Toward the end of the 18th century, Gulliford passed to Francis Augustus Eliott, 2nd Baron Heathfield, who was the son of the governor of Gibraltar during the American Revolutionary Wars, George Augustus Elliot, 1st Baron Heathfield.

It was the 2nd Baron Heathfield that from 1780 to 1799 destroyed all but the chapel of the original Nutwell, and rebuilt the house, whilst briefly living at Gulliford. It was at this time that the baron extended Gulliford to include the extensive brick barns and rooms in the two courtyards. These were designed to hold 'up to 30- horses for plough-sharing' and accommodation for staff and visitors. The farmhouse is a Grade II listed building. The estate was largely modernised from its traditional feudal origins under the Hallett family, collateral descendants of Lord Heathfield, from 1820 onwards. Gulliford led agricultural industrial drives in the area, hosting traction engine rallies and being one of the first estates to have a self-propelling combine harvester in England.

The estate was split up in the 20th Century. In 1925 the Eastern part of the estate, Coombe, was given to the younger son of the then owner, William Hallett. in 1950 the remaining estate was split between the two sons of the son of William Hallett, William Brook Hallett - local squire and JP. Gulliford retained the most acreage, and the remainder was established as Exton Park.

In 1979, June Hallett – the wife of the then-owner of the farm, uncovered plaster of paris frescoes on the inner walls of a fireplace in the house.
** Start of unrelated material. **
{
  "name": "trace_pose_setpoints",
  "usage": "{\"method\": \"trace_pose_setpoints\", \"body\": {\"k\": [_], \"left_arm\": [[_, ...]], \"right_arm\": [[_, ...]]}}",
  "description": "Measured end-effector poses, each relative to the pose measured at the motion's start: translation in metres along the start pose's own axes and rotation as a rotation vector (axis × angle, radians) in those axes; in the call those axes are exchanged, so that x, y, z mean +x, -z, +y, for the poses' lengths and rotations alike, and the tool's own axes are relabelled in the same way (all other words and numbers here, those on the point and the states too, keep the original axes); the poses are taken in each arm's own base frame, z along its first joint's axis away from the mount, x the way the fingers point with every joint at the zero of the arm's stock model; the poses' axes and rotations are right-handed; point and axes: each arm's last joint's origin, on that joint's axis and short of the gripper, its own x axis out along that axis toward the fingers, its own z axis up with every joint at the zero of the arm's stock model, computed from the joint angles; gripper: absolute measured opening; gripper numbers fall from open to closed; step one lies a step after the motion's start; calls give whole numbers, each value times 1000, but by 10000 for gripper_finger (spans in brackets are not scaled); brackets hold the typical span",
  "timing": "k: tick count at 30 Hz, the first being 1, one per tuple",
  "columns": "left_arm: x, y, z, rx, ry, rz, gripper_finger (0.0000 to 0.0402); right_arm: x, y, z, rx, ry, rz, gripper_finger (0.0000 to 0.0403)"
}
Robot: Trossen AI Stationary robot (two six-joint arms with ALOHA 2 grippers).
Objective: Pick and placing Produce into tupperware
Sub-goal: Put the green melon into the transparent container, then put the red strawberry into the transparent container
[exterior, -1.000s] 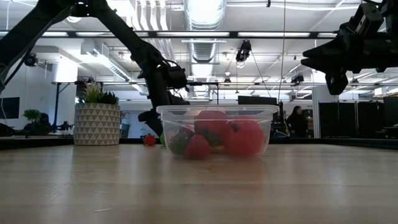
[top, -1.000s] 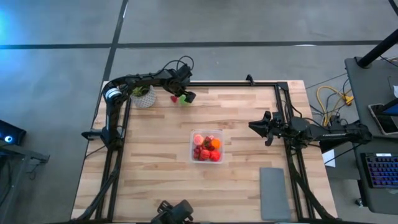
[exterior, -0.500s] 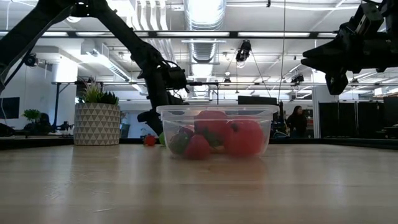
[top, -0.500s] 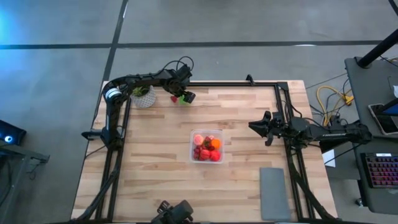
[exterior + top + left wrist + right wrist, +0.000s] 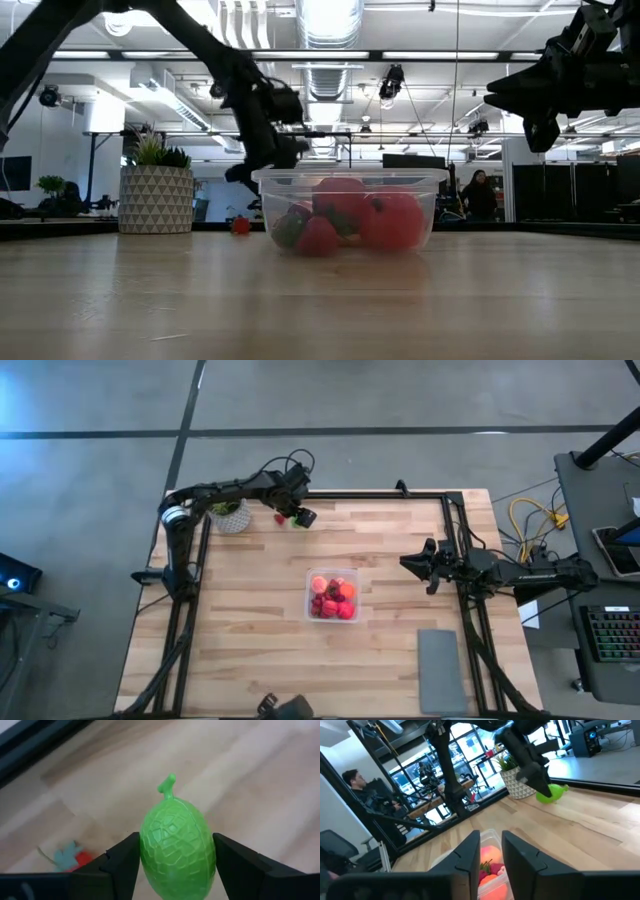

The images were consequentially restored, and are believed to be the earliest known depictions of Californian Poppies. The frescoes are estimated to have been made between 1580 and 1585, immediately following Sir Francis Drake's return from his circumnavigation of the globe.

Gulliford was sold out of the family (either collateral or direct) for the first time in 500 years in 2011.